__Exercise requirements__
Transcribe only part of the material below: the lines from the one containing "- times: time" through the one containing "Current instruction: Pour", inclusive, exactly as written.

__Given data__
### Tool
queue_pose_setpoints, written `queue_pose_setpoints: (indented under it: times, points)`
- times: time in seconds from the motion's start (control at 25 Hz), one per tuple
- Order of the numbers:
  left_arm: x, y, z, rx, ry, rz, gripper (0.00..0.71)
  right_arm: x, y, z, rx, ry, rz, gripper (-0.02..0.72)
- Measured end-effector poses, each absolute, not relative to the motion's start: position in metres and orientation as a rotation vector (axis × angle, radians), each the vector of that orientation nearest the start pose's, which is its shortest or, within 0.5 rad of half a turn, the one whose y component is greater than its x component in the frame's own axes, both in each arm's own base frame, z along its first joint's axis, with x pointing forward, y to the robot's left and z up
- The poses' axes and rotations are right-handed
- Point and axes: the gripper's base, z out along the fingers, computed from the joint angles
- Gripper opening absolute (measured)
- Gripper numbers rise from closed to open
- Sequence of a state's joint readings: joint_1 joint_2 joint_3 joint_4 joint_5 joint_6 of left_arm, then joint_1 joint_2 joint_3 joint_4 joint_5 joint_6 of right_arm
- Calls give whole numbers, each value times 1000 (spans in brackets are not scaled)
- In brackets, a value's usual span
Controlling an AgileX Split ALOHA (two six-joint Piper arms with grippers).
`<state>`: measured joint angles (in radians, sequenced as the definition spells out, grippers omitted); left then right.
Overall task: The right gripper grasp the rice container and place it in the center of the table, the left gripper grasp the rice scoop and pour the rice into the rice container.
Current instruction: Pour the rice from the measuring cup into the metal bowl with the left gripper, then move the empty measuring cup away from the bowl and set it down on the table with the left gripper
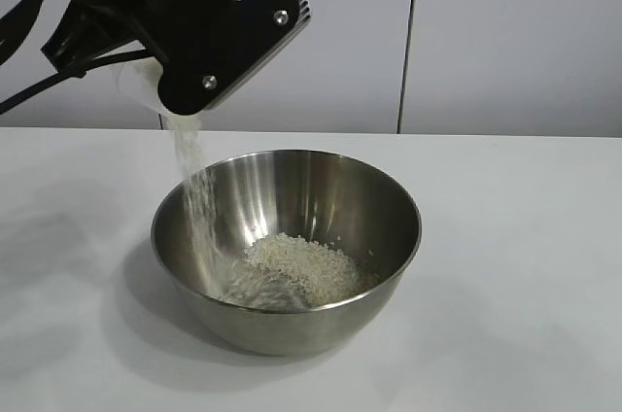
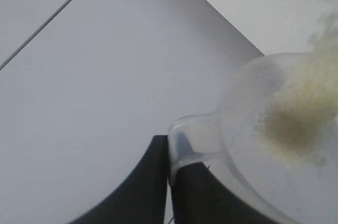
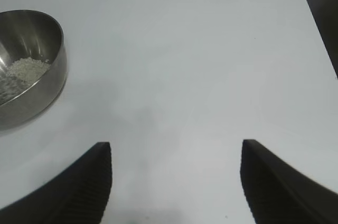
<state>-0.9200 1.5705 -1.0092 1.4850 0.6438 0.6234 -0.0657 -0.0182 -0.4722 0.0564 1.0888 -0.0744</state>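
The steel rice container (image 1: 287,247) stands on the white table (image 1: 525,266), with a pile of rice (image 1: 301,266) inside. My left gripper (image 1: 219,38) is above its left rim, shut on the rim of the clear rice scoop (image 2: 248,145), which is tipped over. A stream of rice (image 1: 199,198) falls from the scoop into the container. In the left wrist view the gripper (image 2: 169,152) pinches the scoop's lip, with rice sliding inside. My right gripper (image 3: 176,152) is open and empty above bare table, away from the container (image 3: 29,65).
A white wall with a dark vertical seam (image 1: 408,38) stands behind the table. The table's far corner and edge (image 3: 303,2) show in the right wrist view.
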Motion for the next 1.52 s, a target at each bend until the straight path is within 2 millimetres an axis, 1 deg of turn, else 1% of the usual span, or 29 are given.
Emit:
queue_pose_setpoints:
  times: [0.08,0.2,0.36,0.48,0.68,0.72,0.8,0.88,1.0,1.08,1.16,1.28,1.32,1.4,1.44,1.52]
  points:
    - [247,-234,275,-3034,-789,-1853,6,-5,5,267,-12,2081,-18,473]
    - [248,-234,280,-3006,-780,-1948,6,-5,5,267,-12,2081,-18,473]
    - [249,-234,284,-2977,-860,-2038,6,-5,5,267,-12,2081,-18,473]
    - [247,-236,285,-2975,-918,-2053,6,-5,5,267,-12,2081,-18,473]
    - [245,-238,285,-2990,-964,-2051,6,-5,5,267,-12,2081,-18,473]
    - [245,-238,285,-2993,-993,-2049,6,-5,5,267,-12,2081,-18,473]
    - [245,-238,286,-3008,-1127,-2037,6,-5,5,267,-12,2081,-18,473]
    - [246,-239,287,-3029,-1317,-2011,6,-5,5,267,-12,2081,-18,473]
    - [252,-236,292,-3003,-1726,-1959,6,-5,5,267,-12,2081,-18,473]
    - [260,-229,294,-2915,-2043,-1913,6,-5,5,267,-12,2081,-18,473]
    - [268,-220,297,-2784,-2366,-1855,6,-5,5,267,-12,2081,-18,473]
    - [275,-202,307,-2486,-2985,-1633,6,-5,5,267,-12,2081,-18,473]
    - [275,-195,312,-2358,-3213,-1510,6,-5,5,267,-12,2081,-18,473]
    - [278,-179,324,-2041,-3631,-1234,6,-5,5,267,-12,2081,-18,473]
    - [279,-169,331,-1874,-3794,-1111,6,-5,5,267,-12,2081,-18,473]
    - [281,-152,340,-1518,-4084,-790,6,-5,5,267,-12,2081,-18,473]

__Task answer__
- times: time in seconds from the motion's start (control at 25 Hz), one per tuple
- Order of the numbers:
  left_arm: x, y, z, rx, ry, rz, gripper (0.00..0.71)
  right_arm: x, y, z, rx, ry, rz, gripper (-0.02..0.72)
- Measured end-effector poses, each absolute, not relative to the motion's start: position in metres and orientation as a rotation vector (axis × angle, radians), each the vector of that orientation nearest the start pose's, which is its shortest or, within 0.5 rad of half a turn, the one whose y component is greater than its x component in the frame's own axes, both in each arm's own base frame, z along its first joint's axis, with x pointing forward, y to the robot's left and z up
- The poses' axes and rotations are right-handed
- Point and axes: the gripper's base, z out along the fingers, computed from the joint angles
- Gripper opening absolute (measured)
- Gripper numbers rise from closed to open
- Sequence of a state's joint readings: joint_1 joint_2 joint_3 joint_4 joint_5 joint_6 of left_arm, then joint_1 joint_2 joint_3 joint_4 joint_5 joint_6 of right_arm
- Calls give whole numbers, each value times 1000 (spans in brackets are not scaled)
- In brackets, a value's usual span
Controlling an AgileX Split ALOHA (two six-joint Piper arms with grippers).
`<state>`: measured joint angles (in radians, sequenced as the definition spells out, grippers omitted); left then right.
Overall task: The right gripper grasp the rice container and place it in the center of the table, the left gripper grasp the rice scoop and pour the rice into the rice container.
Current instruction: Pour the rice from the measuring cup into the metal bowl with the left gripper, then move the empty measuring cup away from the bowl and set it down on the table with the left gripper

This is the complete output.